Both Lin and Siebert, from their various vantage points, are acutely aware of the issue. “What weʼre doing is not at all about putting people on the spot”, says Lin. In fact, to use the word “tracking” in this context may be misleading in itself. As Lin explains, the algorithm would not be able to tell whether a motorcycle that passes the camera is the same motorcycle it observed five hours ago. Once it has been gone from the image frame for a couple of seconds, the data is discarded: “There is no way for us to come back a few days or even a minute later and go ‘Oh look, hereʼs that guy passing through again’”.
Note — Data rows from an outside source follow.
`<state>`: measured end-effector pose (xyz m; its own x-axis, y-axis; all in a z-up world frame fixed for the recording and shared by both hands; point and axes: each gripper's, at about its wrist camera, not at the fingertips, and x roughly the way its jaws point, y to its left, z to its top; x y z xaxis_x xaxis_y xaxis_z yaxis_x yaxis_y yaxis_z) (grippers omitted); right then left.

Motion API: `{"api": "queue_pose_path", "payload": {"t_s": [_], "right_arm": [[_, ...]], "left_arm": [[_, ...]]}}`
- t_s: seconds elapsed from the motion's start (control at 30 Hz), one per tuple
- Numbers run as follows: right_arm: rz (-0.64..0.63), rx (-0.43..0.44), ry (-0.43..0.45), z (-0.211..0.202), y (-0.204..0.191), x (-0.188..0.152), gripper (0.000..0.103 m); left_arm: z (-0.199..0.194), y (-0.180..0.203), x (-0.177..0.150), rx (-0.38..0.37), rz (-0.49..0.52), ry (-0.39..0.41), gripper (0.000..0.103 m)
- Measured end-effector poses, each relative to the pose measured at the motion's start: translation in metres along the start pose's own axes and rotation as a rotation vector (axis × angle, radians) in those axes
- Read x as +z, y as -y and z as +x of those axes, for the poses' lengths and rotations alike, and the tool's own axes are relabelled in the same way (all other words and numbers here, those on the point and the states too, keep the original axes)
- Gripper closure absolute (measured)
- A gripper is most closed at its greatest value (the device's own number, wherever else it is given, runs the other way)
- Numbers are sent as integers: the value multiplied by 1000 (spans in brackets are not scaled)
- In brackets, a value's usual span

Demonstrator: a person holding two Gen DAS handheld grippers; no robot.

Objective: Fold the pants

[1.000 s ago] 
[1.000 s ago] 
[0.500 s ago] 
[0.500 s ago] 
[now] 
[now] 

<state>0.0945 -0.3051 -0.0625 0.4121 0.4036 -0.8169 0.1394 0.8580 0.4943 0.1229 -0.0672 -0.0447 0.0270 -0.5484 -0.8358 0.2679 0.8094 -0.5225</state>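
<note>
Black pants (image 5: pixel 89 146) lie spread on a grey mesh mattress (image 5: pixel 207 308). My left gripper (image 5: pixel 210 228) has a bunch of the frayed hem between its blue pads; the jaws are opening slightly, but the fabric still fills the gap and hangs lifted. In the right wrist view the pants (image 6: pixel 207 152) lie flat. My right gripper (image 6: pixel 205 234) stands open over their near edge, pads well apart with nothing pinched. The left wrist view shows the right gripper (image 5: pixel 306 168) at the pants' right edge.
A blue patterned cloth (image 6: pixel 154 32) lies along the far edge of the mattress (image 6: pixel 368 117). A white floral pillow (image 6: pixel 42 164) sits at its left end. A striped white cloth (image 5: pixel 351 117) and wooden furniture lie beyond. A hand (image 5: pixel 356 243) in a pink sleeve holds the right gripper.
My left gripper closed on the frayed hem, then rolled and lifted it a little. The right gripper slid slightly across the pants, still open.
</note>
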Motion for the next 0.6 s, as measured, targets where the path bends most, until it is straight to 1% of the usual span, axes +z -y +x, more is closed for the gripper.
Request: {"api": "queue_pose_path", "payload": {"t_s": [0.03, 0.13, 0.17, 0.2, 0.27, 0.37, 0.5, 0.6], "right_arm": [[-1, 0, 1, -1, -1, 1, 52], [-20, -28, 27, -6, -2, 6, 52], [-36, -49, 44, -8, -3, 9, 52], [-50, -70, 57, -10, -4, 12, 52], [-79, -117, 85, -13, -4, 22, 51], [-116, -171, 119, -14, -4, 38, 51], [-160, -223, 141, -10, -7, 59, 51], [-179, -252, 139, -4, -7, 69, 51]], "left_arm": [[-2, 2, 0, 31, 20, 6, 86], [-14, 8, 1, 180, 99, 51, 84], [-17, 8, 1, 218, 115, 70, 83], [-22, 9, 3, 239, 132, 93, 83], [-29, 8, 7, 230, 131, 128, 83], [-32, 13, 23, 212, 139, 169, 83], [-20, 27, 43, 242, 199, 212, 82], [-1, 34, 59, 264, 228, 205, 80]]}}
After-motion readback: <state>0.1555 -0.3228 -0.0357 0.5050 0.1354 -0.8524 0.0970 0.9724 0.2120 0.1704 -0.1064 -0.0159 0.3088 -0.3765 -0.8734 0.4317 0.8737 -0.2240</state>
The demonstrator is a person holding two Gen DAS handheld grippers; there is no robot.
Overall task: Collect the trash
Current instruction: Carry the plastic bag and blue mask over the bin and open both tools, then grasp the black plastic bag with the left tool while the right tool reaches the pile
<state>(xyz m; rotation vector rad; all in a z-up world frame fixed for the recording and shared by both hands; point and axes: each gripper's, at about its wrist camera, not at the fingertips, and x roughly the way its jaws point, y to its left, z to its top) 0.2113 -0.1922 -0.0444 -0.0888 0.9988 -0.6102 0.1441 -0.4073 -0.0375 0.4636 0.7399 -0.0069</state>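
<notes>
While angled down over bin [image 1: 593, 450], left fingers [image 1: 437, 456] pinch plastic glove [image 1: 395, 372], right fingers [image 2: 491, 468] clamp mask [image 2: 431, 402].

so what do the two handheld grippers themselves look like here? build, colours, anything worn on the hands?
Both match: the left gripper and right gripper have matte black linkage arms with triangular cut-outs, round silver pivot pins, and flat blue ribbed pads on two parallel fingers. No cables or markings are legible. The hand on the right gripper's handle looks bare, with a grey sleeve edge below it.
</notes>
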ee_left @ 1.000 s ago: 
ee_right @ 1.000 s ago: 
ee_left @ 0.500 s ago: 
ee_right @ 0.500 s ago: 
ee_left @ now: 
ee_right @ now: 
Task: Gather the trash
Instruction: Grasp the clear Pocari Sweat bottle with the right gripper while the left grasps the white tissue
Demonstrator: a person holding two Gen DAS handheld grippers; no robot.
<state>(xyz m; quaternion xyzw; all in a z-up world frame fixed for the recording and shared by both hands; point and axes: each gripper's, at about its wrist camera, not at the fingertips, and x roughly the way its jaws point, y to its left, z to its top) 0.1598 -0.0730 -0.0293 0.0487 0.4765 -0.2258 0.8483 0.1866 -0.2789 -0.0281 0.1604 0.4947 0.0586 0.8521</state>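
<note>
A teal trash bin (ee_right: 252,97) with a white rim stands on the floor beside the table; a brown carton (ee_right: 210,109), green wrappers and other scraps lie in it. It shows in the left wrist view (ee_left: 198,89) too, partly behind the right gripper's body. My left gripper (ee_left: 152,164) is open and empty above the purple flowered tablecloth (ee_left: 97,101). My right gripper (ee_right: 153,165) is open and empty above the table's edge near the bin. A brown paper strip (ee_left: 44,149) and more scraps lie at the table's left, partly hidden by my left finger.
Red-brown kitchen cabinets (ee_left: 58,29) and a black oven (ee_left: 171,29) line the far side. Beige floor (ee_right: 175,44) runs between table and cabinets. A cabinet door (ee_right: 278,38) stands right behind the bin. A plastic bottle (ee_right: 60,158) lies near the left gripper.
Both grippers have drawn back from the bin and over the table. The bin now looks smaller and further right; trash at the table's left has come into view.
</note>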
The researchers did store some statistical data for a certain period of time, including information about how many motorcycles passed the observation point, how many riders there were, and how many of them wore helmets. “However, what we do in terms of tracking is limited to a very narrow set of parameters and a very short period of time, and none of it allow us to make inferences about the individuals involved. For instance, we do not track licence plates and we do not store data on individuals who were observed to not wear a helmet”, elaborates Siebert. Both researchers are very clear about their intention:

“Our hope is simply that, given the sheer volume of traffic these days, automated detection of safety-related behaviour such as helmet use can help with developing efficient education and enforcement campaigns and, ultimately, lead to improved road safety for vulnerable road users”. (Dr Felix Siebert, University of Jena, and Dr Hanhe Lin, University of Konstanz)
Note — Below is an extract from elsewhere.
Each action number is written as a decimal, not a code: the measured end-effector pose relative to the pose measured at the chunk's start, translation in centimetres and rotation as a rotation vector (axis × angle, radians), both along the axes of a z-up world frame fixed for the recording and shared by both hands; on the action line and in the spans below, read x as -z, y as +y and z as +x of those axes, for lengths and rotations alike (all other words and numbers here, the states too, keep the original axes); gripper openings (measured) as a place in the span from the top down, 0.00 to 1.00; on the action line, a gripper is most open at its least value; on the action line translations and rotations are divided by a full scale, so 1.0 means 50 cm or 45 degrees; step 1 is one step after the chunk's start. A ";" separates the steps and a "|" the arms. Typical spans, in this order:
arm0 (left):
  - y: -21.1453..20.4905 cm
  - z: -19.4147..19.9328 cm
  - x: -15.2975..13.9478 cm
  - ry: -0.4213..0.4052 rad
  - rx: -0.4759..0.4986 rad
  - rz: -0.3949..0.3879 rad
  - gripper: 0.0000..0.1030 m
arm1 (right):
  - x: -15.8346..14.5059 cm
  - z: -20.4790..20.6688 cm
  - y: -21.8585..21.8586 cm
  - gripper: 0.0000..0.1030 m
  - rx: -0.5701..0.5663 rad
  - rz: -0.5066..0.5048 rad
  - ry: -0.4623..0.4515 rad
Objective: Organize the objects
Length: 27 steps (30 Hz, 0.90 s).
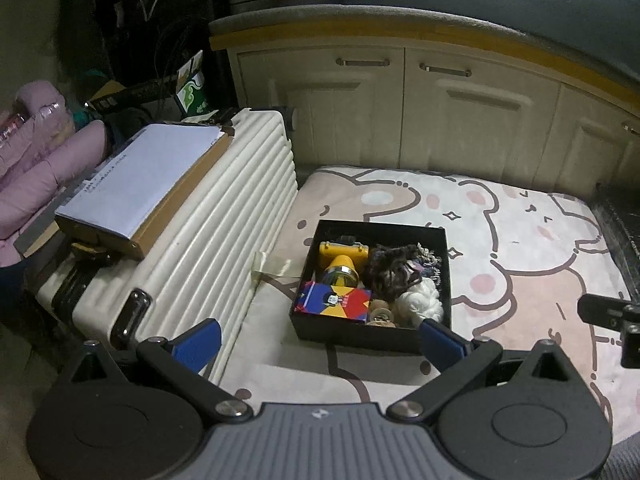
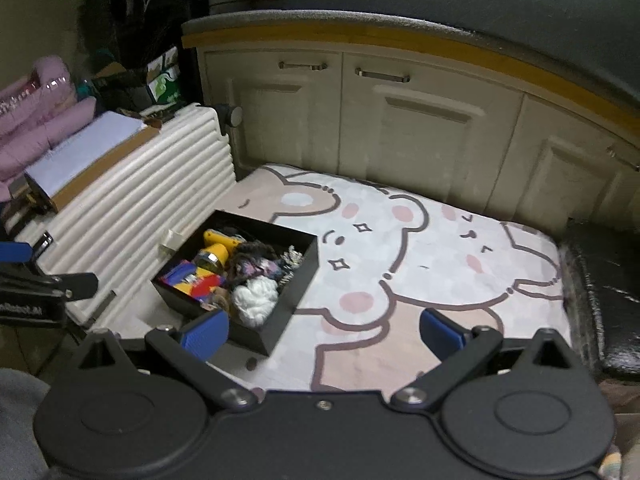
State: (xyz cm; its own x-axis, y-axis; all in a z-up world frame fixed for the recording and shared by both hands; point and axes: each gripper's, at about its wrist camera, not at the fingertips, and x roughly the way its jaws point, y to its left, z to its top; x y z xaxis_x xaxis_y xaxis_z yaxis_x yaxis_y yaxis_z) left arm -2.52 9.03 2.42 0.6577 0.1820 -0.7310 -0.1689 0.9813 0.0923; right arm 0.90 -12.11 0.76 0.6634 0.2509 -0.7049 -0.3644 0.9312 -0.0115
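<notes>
A black open box [image 1: 372, 334] sits on a cartoon bear mat [image 1: 520, 240] beside a white ribbed suitcase [image 1: 224, 240]. Inside are a yellow toy [image 1: 342, 260], a red, blue and yellow card box [image 1: 332, 302], a dark patterned cloth [image 1: 394, 270] and a white fluffy ball [image 1: 420, 300]. My left gripper [image 1: 320, 344] is open and empty, held just in front of the box. My right gripper [image 2: 324, 332] is open and empty, over the mat to the right of the box [image 2: 276, 312]. The left gripper shows at the far left of the right wrist view [image 2: 52, 284].
A cardboard box with a white sheet [image 1: 144, 184] lies on the suitcase. Pink padded bedding [image 1: 36, 160] is at the left. Cream cabinet doors [image 1: 400, 112] close off the back. A black padded edge [image 2: 600, 292] borders the mat on the right.
</notes>
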 end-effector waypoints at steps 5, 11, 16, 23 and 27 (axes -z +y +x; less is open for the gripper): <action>-0.001 0.000 0.010 0.023 -0.005 -0.004 0.00 | 0.006 0.005 -0.005 0.00 0.024 -0.008 0.012; 0.003 -0.001 0.014 0.031 -0.015 -0.010 0.00 | 0.015 0.007 -0.002 0.00 0.044 -0.035 0.024; -0.002 0.000 0.016 0.036 -0.003 0.010 0.00 | 0.017 0.012 -0.013 0.00 0.065 0.004 0.042; 0.001 0.002 0.018 0.048 0.000 -0.012 0.00 | 0.018 0.014 -0.013 0.00 0.070 0.007 0.043; 0.001 0.002 0.020 0.051 0.000 -0.019 0.00 | 0.017 0.012 -0.009 0.00 0.066 -0.005 0.037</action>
State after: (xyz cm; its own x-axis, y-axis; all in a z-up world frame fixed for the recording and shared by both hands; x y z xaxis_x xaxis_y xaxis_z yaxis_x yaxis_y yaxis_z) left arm -2.41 9.09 1.44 0.6278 0.1708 -0.7594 -0.1654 0.9826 0.0843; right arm 1.49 -12.56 -0.11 0.6546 0.2140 -0.7251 -0.3159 0.9488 -0.0052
Whatʼs next for AI-driven road safety?

In fact, Lin and Siebert, in collaboration with researchers based in the UK, Switzerland, and Sweden, have recently submitted a funding proposal for a research project that will see their insights from South-East Asia applied to European contexts – with a special focus on data security and privacy. “European decision-makers are aware that road-related injuries and fatalities pose a major challenge and are looking towards AI for potentially useful interventions”, explains Siebert. Based on this, they are planning to look into ways of bringing the advantages of AI to bear on road safety in Europe while also keeping in mind any ethical, legal and data privacy issues. “From a technical point of view, the main challenge will lie in developing AI applications that conform to the required ethical, regulatory and data security guidelines”, says Lin – a challenge that both researchers look forward to tackling in future.